Kind of. Some TOs are calling Nintendo's bluff. Nintendo released a set of guidelines[0] on what kinds of tournaments can be hosted. However, Collision 2024 just happened with attendees and a prize pool surpassing the guidelines.

[0]: https://en-americas-support.nintendo.com/app/answers/detail/...


These are just easy pickings for Nintendo to bully. When they go after Twitch is when the real case law will be made.

I honestly think game streaming is a grey area that could easily be made illegal by the wrong company getting sued for it.


> people gathering to play a multiplayer game and then streaming the matches doesn't inherently constitute any infringement on Nintendo's rights or ability to make money.

Esports and tourneys in general generate a decent amount of money, are recurring and control a decent chunk of the narrative around games affecting their marketing.

Not trying to defend Nintendo or any other company, but their objective as a profit-driven organisation is to generate maximum profits.


Not really. Fair use does not really legally exist. It exists primarily as a defense after you’ve already been sued - which is also why there is no official codification of what fair use actually is.

Also, as Nintendo can argue, imagine this was a movie. Imagine it was a movie being shown on screen for two hours. That would be case closed. Now imagine it was a movie recutting competition. Again, case closed. So what makes a tourney special? In the eyes of the law, a judge might say, absolutely nothing.

You might argue, “well, there’s skill being applied, whereas a movie is passive.” No dice there - just because you put effort into your copyright violation is meaningless. You might argue a movie is a full work when a video game only displays a subset - but do you think you could publicly perform 30 minutes of The Lord of the Rings and be OK? Of course not.


Interesting way to put it, but I'm still not sure that quite applies. The game is a multiplayer game intended to be played with other people. Commercial endeavors change with movie viewing. It's implied that single entity can own a single copy while charging admission to profit from their single copy of the movie.

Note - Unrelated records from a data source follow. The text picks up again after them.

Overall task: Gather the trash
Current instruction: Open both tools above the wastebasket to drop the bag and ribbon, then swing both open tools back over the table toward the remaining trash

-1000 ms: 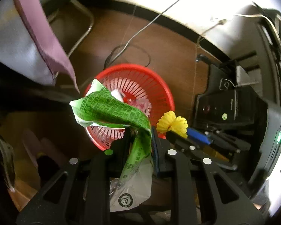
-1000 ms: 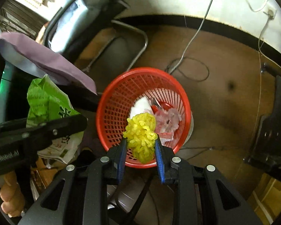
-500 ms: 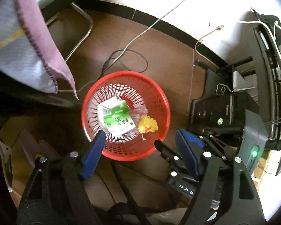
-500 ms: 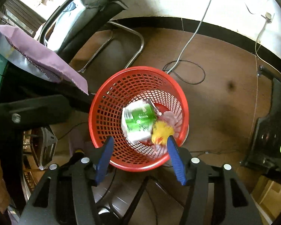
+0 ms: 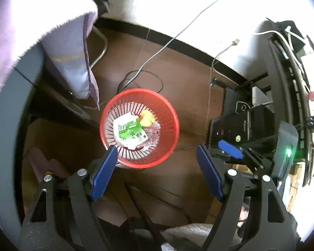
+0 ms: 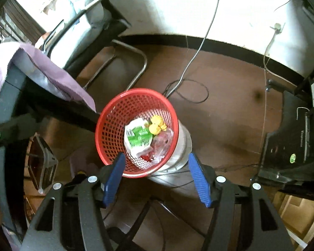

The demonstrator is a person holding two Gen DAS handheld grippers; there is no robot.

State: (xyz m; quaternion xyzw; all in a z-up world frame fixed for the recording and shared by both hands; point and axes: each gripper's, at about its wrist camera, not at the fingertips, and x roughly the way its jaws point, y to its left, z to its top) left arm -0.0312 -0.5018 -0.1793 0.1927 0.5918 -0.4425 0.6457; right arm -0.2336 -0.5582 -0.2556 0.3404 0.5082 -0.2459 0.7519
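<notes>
A red mesh basket (image 5: 169,113) (image 6: 108,129) stands on the brown floor. Inside it lie a green and white wrapper (image 5: 130,133) (image 6: 138,140), a yellow crumpled piece (image 5: 147,119) (image 6: 157,125) and clear plastic scraps (image 6: 163,144). My left gripper (image 5: 157,167) is open and empty, high above the basket's near rim. My right gripper (image 6: 157,173) is open and empty, also above the near rim. The right gripper's blue finger (image 5: 230,149) shows at the right of the left wrist view.
A purple cloth (image 5: 73,48) (image 6: 52,73) hangs over a grey table edge at the left. A chair with a metal frame (image 6: 136,62) stands behind the basket. Cables (image 5: 144,77) lie on the floor. Black computer cases (image 5: 251,125) (image 6: 299,142) stand at the right.
Both grippers opened and dropped the green wrapper and the yellow piece into the basket. Both have since risen higher above it.
</notes>
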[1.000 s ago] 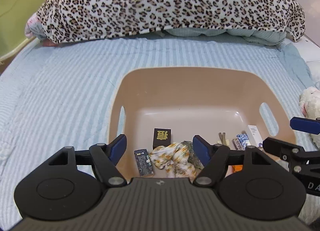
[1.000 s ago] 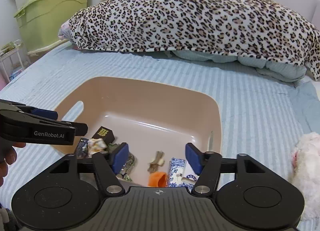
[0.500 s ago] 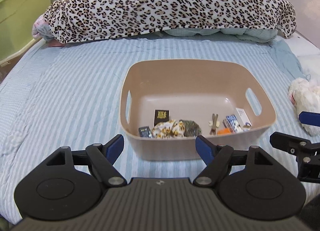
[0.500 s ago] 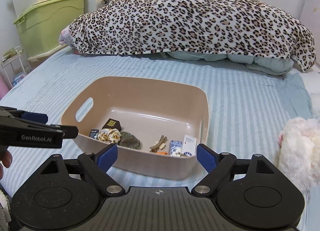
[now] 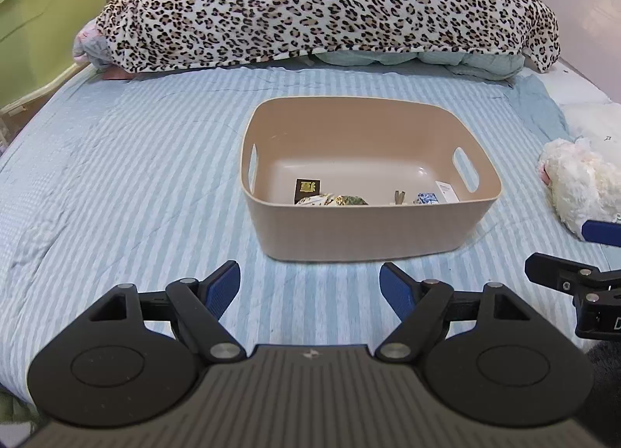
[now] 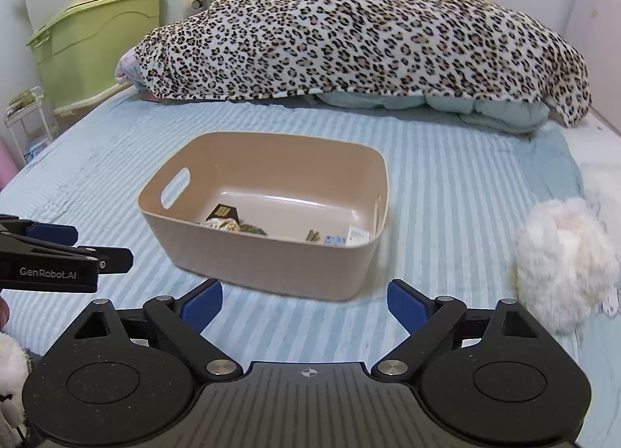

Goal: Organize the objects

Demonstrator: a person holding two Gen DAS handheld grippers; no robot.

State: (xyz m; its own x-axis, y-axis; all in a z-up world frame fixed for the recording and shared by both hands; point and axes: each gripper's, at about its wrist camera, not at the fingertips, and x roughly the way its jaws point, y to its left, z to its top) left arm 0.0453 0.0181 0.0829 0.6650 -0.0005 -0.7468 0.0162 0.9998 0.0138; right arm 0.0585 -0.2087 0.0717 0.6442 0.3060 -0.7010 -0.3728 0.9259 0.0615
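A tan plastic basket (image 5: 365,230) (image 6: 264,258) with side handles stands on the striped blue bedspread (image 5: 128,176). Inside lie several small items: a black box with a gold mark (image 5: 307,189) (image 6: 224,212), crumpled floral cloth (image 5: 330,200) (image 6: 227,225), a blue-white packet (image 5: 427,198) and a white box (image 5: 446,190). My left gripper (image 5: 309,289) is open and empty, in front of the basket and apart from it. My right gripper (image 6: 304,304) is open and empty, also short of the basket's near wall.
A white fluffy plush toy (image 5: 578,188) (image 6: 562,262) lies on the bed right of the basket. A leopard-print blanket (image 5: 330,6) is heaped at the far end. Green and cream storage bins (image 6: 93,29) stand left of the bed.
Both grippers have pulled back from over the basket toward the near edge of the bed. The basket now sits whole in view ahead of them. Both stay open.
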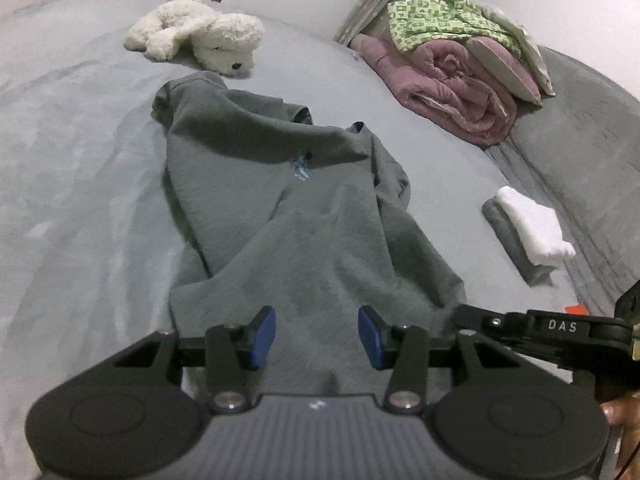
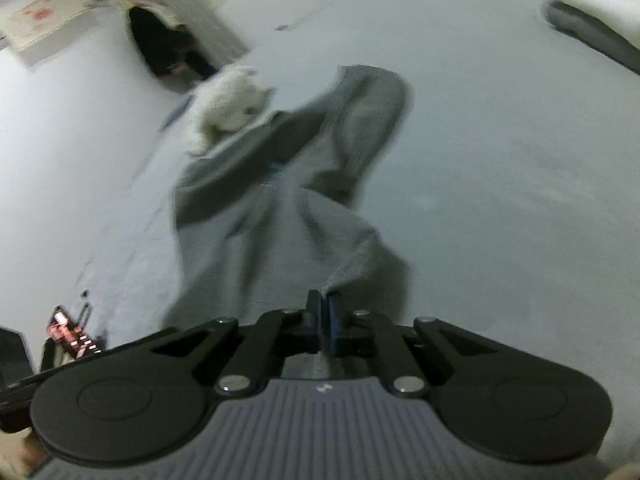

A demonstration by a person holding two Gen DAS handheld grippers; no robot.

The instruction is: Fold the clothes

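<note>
A dark grey shirt (image 1: 280, 208) with a small blue chest logo lies rumpled on the grey bed (image 1: 72, 168), collar end far, hem near. My left gripper (image 1: 317, 338) is open, its blue pads over the hem with cloth between them. My right gripper (image 2: 324, 320) is shut on the shirt's hem corner (image 2: 340, 276); the shirt (image 2: 288, 200) stretches away from it, blurred. The right gripper's black body also shows at the right edge of the left wrist view (image 1: 520, 326).
A white plush dog (image 1: 200, 32) lies beyond the collar. A pink quilt with green patterned bedding (image 1: 452, 60) sits far right. A folded white and grey stack (image 1: 524, 232) lies right of the shirt. A grey headboard edge (image 1: 580, 140) runs along the right.
</note>
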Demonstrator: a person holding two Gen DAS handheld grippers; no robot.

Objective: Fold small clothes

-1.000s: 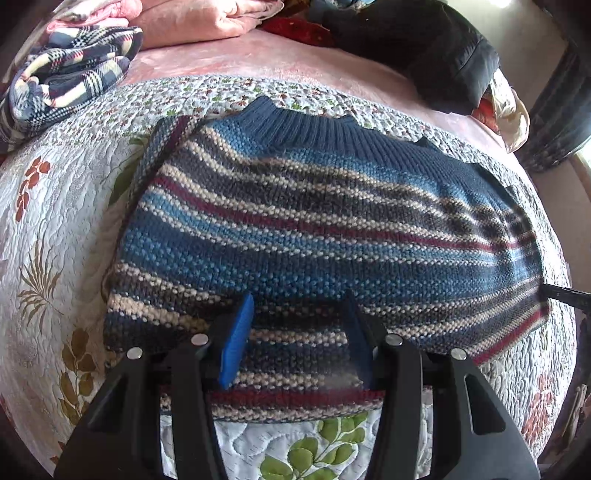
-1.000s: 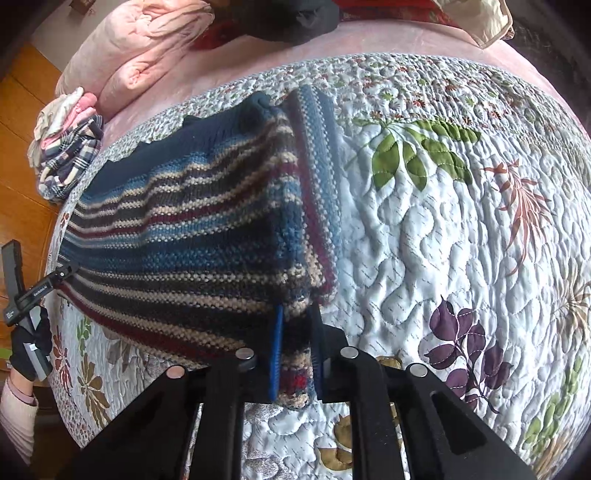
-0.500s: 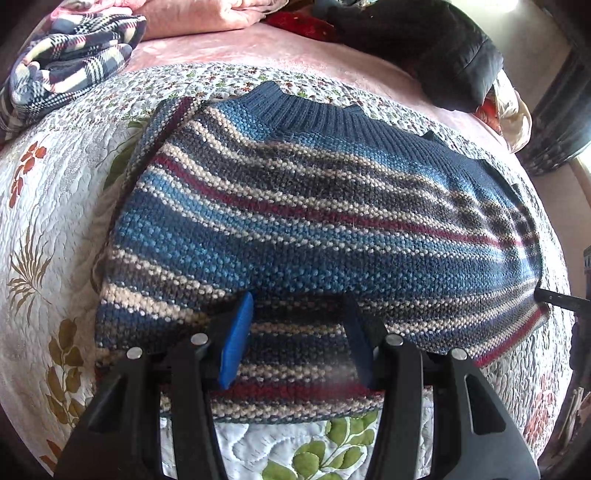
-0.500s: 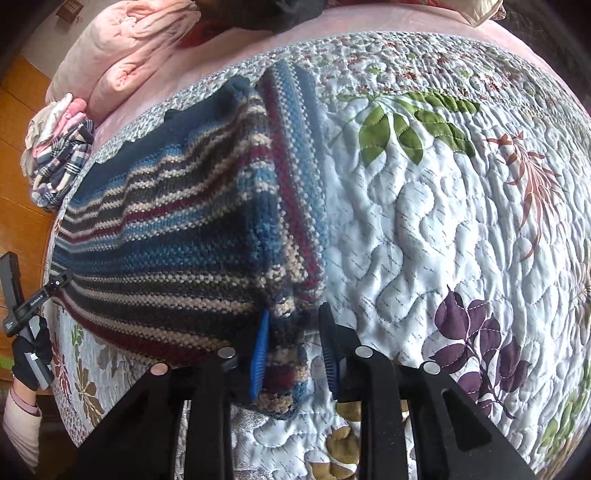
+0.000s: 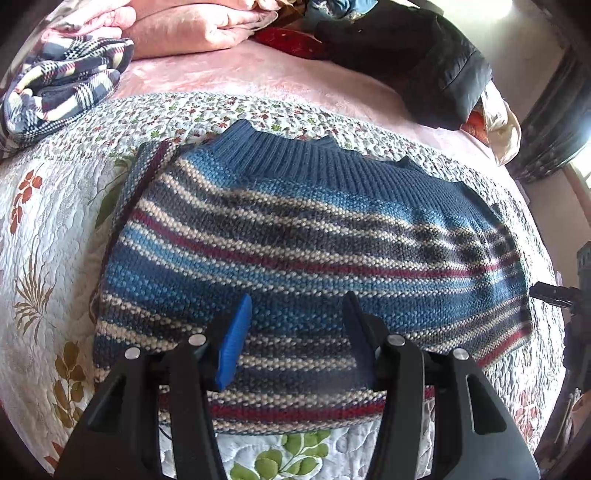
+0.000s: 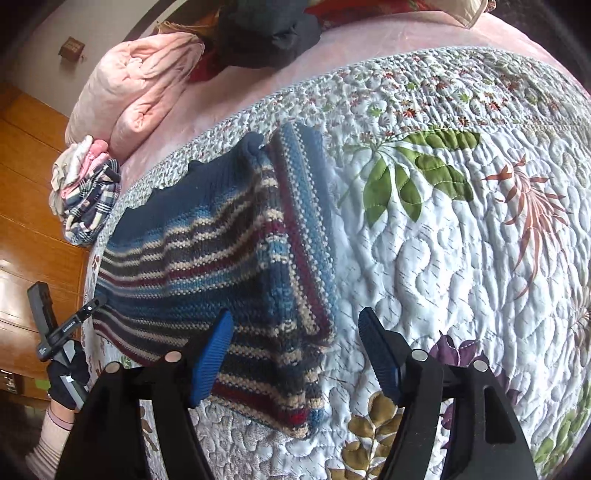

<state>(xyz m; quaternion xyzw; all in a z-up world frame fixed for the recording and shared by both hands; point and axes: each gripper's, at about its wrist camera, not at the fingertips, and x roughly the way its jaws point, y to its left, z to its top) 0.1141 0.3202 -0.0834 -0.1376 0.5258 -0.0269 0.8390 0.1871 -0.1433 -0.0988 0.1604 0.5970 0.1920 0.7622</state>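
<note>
Right gripper (image 6: 295,354) was pinching the sweater's (image 6: 221,280) near corner a second ago; its jaws have since spread wide and grip nothing, and the corner has dropped back onto the quilt (image 6: 443,258). Left gripper (image 5: 295,336) has barely changed: jaws spread, hovering over the sweater's (image 5: 295,251) near hem, nothing between them. Left wrist view: sweater lies flat on the quilt (image 5: 55,221), folded, ribbed blue collar (image 5: 314,162) at the far edge, a striped sleeve edge showing along its left side. Whether the blue pads (image 5: 234,343) touch the knit, I can't tell; the right pad is in shadow. The sweater's near edge is partly hidden behind the gripper body. Plaid cloth (image 5: 62,85) sits far left, a pink blanket (image 5: 192,26) and a dark jacket (image 5: 424,62) at the back, cut by the frame edge. At the right edge a black piece of the other gripper is visible, too cropped to read. Right wrist view: sweater lies left of centre, a folded sleeve along its right side, near corner between the fingers and below them. The left gripper (image 6: 94,302) sits at the sweater's far left edge, held by a gloved hand (image 6: 66,380) with a striped cuff; its jaws aren't readable here. Pink blanket (image 6: 140,88) and plaid cloth (image 6: 88,199) lie at the back left.
</note>
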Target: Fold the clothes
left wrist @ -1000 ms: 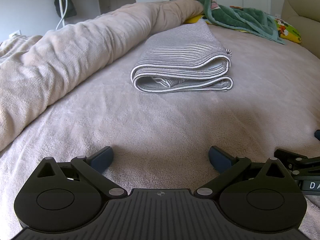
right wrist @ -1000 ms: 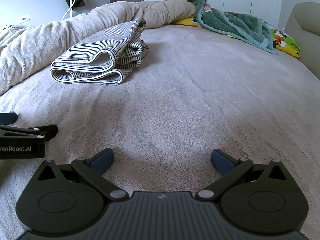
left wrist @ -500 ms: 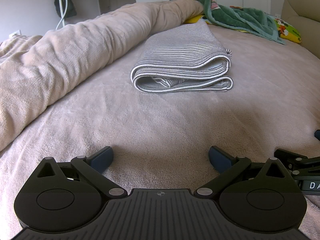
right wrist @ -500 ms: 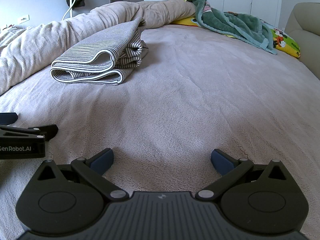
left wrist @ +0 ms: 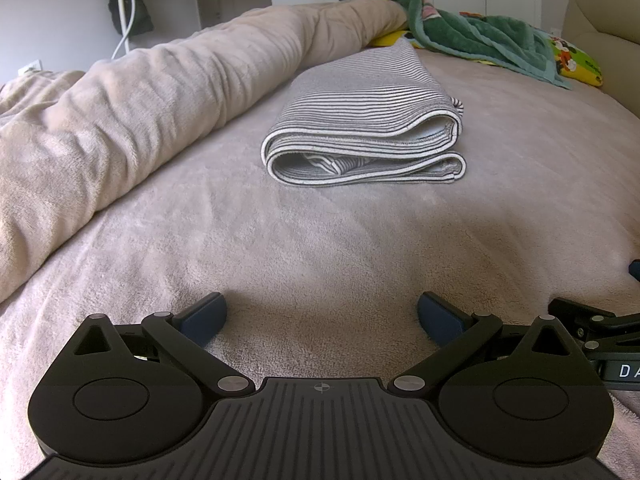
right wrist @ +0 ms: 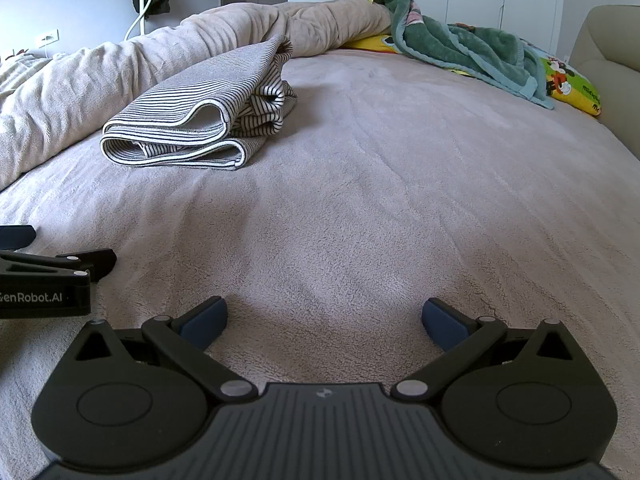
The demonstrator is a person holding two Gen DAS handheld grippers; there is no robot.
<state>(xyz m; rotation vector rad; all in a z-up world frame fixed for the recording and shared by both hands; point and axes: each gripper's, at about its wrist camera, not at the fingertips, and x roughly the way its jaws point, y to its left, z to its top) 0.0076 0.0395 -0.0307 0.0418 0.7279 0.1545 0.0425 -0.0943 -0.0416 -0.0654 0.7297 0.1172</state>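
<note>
Left wrist view shows the striped garment (left wrist: 362, 120) lying folded into a flat bundle on the bed (left wrist: 320, 248), ahead of the left gripper (left wrist: 322, 316) and apart from it, just beside the rolled beige blanket (left wrist: 140, 92). Both grippers rest low over the bed cover with jaws spread wide and nothing between them; the right gripper (right wrist: 324, 318) sits to the bundle's right, with the garment (right wrist: 200, 116) off to its front-left. The cloth looks like a thin, soft knit: light, limp, likely to sag and slide open if lifted by one layer. A sound hold would probably pinch all the stacked layers at the near rolled edge, one gripper toward each end. Farther back, a green blanket (left wrist: 472, 36) is heaped near a yellow pillow (left wrist: 576, 64).
</note>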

Meanwhile, movie companies (mostly) don't care if I play _The Lord of the Rings_ in a private setting to a small audience of known people.

I would argue that the competitive nature of tournaments implies that the entrants all have a copy of the game along with hardware to run the game (emulation withstanding). The only thing is streaming the event. Even then, what would be the difference between streaming a tournament and streaming myself or a small group of friends playing? It doesn't seem like that would infringe upon the core purpose of the game.


The law is fairly immune to mental gymnastics and mind games, regardless of what the dramas indicate.

For movies, it’s fairly simple and widely understood you are buying a license for private viewing. While there’s some room for interpretation, it goes without saying that if you are inviting strangers and/or charging admission and/or running advertising, you’re inviting scrutiny.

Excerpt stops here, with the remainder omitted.